“The Planet Needs Jerome Powell”

“The planet needs Jerome Powell.”

This we learn from a certain Robinson Meyer — a staff writer for The Atlantic magazine. More from whom:

Biden should renominate Powell for the climate’s sake. The argument for keeping him is simple. Biden wants to do a lot of hard things to combat climate change, including passing an infrastructure bill, regulating car and truck pollution, revitalizing American industry and attaining full employment. Powell is a Republican who wants to reach full employment. By keeping him, the president can spend more political capital on his other goals.

How much political capital President Biden retains in his hip pocket, we do not know. The Afghanistan “withdrawal” was very rough going for him.

The latest poll — the latest Rasmussen poll — reveals 52% of Americans would have the president resign his post.

Their chief reservation is his successor — 58% do not believe Ms. Harris meets the requirements of office.

But to return to the main road…

The Planet Needs Low Interest Rates

Mr.
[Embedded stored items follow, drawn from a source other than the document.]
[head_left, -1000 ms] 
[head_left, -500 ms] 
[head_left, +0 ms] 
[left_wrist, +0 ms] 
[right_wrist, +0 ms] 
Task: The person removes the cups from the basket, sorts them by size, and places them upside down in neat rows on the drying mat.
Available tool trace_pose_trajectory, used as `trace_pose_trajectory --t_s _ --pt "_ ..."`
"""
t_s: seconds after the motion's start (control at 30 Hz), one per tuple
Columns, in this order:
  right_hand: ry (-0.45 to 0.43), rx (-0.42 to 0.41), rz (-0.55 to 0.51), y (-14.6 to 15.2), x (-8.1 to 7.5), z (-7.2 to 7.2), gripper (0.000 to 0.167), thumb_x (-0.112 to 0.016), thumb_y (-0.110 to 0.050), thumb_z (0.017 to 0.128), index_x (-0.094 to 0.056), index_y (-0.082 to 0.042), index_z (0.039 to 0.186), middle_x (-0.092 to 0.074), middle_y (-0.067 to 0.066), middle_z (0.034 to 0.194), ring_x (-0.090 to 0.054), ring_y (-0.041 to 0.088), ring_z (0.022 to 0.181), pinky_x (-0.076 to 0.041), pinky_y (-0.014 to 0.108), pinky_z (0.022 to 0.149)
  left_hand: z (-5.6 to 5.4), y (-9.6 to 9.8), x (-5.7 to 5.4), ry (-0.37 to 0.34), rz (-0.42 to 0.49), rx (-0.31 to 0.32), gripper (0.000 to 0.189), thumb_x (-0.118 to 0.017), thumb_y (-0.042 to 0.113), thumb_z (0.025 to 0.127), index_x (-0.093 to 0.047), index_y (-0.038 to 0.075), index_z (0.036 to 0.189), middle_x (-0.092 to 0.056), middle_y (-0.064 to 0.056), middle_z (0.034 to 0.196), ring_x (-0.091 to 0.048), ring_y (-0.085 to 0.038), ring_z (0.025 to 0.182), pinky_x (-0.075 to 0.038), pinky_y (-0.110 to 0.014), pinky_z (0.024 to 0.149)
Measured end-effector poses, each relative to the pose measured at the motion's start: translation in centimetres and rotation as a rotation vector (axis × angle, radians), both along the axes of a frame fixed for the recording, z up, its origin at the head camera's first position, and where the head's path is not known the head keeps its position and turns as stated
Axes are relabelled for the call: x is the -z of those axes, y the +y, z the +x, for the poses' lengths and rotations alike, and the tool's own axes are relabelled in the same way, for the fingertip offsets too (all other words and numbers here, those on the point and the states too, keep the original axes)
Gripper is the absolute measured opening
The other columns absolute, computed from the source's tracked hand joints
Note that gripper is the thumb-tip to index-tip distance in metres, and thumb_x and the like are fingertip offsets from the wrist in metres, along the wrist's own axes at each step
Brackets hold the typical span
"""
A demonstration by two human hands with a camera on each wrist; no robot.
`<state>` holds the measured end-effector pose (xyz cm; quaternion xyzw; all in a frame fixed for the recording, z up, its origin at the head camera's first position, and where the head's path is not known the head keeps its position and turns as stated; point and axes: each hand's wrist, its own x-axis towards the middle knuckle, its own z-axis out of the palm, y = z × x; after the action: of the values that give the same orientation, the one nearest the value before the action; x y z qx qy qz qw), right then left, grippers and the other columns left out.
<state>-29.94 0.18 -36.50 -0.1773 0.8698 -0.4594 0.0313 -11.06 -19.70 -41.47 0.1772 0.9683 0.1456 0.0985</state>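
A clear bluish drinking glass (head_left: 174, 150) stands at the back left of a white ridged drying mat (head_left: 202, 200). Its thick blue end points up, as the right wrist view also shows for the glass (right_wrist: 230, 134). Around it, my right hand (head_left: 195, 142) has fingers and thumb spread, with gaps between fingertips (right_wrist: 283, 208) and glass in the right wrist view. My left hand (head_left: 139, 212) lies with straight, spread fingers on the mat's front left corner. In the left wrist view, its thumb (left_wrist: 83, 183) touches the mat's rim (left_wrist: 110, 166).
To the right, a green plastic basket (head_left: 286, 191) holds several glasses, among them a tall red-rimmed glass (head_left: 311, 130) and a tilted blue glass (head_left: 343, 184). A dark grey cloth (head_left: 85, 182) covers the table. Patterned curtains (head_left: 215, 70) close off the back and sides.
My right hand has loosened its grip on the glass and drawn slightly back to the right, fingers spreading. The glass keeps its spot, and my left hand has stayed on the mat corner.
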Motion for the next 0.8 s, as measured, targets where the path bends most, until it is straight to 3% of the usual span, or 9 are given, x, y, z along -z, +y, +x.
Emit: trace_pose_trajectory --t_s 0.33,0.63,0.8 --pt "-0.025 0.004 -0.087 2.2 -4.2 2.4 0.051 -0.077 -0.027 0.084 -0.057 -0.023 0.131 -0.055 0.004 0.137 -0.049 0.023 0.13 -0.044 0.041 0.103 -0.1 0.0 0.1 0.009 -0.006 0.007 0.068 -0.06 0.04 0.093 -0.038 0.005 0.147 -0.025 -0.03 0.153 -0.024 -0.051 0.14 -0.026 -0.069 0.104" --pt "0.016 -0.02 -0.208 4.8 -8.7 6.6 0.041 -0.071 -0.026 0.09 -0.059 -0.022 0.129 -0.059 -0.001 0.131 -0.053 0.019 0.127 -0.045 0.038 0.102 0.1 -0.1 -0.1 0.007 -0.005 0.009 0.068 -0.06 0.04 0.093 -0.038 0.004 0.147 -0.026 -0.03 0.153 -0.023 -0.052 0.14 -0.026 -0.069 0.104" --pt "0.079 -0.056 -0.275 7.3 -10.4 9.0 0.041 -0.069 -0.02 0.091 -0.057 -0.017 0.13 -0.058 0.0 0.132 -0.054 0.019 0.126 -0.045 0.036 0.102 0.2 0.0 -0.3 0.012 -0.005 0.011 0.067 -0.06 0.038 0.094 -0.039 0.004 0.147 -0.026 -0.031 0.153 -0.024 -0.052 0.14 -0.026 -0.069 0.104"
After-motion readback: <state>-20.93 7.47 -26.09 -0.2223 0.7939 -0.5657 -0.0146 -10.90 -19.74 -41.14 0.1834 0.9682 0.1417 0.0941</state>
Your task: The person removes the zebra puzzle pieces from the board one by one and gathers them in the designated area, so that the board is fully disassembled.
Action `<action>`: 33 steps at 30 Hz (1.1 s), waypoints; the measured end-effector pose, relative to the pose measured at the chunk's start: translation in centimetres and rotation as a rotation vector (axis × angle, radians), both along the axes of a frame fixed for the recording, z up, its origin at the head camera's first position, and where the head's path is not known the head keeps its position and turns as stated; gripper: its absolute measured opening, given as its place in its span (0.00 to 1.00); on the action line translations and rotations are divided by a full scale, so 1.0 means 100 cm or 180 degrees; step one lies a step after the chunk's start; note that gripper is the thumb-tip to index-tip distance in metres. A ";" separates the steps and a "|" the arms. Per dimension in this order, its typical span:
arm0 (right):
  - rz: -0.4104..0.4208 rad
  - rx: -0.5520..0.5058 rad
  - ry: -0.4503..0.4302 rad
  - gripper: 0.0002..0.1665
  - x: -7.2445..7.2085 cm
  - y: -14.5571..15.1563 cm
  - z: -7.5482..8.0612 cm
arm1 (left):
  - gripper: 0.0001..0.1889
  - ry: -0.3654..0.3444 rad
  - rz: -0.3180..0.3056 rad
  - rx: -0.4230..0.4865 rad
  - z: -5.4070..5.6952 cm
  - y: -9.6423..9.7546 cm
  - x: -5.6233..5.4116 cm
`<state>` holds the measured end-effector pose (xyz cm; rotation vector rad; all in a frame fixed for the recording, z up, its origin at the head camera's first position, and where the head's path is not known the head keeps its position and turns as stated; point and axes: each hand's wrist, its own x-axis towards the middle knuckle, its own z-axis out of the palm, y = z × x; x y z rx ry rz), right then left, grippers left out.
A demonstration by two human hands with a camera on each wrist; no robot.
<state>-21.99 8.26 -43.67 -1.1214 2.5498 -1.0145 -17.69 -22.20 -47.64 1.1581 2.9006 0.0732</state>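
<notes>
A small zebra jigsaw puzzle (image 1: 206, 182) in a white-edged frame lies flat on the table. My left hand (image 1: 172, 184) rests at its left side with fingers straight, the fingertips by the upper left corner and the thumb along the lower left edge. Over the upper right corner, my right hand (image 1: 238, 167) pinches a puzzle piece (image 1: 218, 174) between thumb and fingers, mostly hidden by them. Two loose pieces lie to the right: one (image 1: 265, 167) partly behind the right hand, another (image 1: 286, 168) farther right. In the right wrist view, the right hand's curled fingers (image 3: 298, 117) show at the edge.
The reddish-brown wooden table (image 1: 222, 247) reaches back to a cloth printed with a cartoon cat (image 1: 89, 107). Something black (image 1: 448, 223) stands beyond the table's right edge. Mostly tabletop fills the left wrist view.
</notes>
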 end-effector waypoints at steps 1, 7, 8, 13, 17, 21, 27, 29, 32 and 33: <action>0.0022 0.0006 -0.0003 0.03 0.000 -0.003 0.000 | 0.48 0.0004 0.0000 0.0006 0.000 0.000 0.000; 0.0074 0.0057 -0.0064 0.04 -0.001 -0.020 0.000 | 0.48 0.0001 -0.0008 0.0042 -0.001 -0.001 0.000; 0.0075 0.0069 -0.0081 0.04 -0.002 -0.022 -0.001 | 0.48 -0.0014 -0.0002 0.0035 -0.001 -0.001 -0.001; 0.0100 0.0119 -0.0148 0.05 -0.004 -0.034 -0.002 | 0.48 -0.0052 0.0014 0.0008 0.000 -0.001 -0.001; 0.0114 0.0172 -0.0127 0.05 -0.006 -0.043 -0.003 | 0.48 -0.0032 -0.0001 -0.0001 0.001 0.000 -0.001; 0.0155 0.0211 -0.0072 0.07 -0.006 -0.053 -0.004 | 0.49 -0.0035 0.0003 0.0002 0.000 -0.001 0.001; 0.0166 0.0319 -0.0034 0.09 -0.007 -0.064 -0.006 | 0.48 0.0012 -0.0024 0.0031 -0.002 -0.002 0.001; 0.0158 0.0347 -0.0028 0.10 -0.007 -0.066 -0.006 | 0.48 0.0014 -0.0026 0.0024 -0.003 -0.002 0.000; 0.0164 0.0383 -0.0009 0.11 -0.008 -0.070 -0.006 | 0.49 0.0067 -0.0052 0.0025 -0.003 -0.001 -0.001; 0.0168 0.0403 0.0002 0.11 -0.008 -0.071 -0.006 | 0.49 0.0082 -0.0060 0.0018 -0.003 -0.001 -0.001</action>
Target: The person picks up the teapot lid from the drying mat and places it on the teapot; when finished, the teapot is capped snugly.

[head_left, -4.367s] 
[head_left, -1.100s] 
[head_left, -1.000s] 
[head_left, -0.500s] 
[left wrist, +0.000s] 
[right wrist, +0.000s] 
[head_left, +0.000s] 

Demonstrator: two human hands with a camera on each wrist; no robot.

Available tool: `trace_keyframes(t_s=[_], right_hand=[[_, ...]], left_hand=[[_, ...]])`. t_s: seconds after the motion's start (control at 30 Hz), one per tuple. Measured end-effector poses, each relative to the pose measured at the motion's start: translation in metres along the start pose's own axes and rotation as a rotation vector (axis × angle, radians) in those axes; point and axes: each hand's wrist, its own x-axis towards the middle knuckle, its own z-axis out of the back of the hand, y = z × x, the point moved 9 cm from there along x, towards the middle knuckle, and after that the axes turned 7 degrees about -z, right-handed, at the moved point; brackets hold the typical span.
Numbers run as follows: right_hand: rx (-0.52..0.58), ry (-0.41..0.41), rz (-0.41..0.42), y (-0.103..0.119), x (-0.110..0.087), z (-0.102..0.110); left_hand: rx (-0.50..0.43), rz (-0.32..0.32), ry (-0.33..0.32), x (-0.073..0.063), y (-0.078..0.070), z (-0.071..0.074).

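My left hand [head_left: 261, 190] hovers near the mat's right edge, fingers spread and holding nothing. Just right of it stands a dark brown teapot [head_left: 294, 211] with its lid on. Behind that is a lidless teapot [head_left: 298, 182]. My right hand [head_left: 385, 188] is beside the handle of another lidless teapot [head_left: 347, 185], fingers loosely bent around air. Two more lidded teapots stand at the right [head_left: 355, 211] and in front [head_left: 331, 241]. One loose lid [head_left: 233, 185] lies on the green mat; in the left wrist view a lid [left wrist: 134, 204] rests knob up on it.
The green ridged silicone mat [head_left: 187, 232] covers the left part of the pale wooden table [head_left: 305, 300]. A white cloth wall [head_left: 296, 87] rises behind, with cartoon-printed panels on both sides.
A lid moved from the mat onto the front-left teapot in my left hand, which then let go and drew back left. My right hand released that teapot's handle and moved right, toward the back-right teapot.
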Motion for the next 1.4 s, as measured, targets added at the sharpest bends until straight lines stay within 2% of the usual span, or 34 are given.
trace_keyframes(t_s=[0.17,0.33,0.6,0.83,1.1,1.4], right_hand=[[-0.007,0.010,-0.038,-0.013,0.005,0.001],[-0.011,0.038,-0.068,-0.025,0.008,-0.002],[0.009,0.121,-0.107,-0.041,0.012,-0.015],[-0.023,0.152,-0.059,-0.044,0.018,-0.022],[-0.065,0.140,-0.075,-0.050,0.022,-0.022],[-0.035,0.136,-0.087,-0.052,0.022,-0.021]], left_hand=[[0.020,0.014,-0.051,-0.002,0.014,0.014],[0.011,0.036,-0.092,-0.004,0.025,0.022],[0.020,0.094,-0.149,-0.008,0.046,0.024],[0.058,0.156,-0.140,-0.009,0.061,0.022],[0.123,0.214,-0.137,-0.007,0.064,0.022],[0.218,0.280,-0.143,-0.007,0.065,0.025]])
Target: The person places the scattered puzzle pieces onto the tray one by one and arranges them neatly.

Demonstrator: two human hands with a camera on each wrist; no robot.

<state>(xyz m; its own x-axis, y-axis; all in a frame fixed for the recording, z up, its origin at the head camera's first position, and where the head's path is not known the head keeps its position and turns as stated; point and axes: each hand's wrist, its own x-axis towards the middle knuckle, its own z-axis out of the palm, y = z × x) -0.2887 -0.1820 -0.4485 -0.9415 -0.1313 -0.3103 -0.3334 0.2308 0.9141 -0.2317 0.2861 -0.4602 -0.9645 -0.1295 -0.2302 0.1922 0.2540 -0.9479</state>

Powell’s zealotry for low interest rates warrants his continued bossing of the Federal Reserve:

If Powell is replaced by a Democrat, there’s no guarantee that his successor would continue to keep interest rates low… When interest rates are low, the federal government can borrow more money. If the Fed hiked interest rates, then the left’s dream of passing a Green New Deal would immediately become impossible.

For the first occasion in its 108 years, the Federal Reserve has labeled climate change a risk to financial stability — a risk greater, ostensibly, than even itself.

That is, the Federal Reserve must bulge out beyond its dual mandate of price stability and maximum employment.

It must also police the weather. Yet the Federal Reserve is not alone.

“Mission Critical”

The European Central Bank (ECB) considers climate change a mighty fee-fi-fo-fum that menaces financial stability.

ECB President Christine Lagarde says caging climate change is “mission critical.”

The central bankers can moan about climate change all they please. But is it within their power to address?

After all, you say, they make such awful botchwork of their current responsibilities.

They cannot distinguish up from down, left from right, one from the other, fiction from fact — at the price of their souls.

How then can they command Nature herself? How can they dictate her thermometer readings across all four corners of Earth?

Your questions are the proper questions. And they deserve a square answering.

Here is another question: Are the central banks chasing a phantom menace, a false bugaboo?

0.04% of the Atmosphere

Carbon dioxide is a “greenhouse gas.” It imprisons heat within the atmospheric penitentiary.

And humankind’s carbon dioxide emissions have increased notably across the years.

Yet have they produced a serious sweat?

We ordered our minions to investigate the literature. From them we learn:

Carbon dioxide represents a vanishing 0.04% part of Earth’s atmosphere.

Imagine — if you will — the atmosphere as 2,400 one-liter bottles.

Of those 2,400 one-liter bottles, only 24 contain greenhouse gases.

Only one of these bottles — one bottle of the 24 — houses carbon dioxide.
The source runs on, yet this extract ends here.